● **ABOUT THIS EXERCISE**
Nothing in the listing below should change; retype it as is.

● **STORED DATA**
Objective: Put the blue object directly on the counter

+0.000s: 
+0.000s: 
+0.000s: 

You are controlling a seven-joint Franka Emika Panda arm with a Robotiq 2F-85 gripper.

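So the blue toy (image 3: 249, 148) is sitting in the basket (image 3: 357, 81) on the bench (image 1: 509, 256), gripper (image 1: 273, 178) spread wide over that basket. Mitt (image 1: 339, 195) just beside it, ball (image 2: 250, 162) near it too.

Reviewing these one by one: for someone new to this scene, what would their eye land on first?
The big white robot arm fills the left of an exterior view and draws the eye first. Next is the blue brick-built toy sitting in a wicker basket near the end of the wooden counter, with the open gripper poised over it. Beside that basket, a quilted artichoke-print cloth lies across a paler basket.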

● **TASK SOLUTION**
Objective: Put the blue object directly on the counter

+0.000s: 
+0.000s: 
+0.000s: 

You are controlling a seven-joint Franka Emika Panda arm with a Robotiq 2F-85 gripper.

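So the blue toy (image 3: 249, 148) is sitting in the basket (image 3: 357, 81) on the bench (image 1: 509, 256), gripper (image 1: 273, 178) spread wide over that basket. Mitt (image 1: 339, 195) just beside it, ball (image 2: 250, 162) near it too.

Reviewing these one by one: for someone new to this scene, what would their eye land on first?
The big white robot arm fills the left of an exterior view and draws the eye first. Next is the blue brick-built toy sitting in a wicker basket near the end of the wooden counter, with the open gripper poised over it. Beside that basket, a quilted artichoke-print cloth lies across a paler basket.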

At this point, the answer is complete.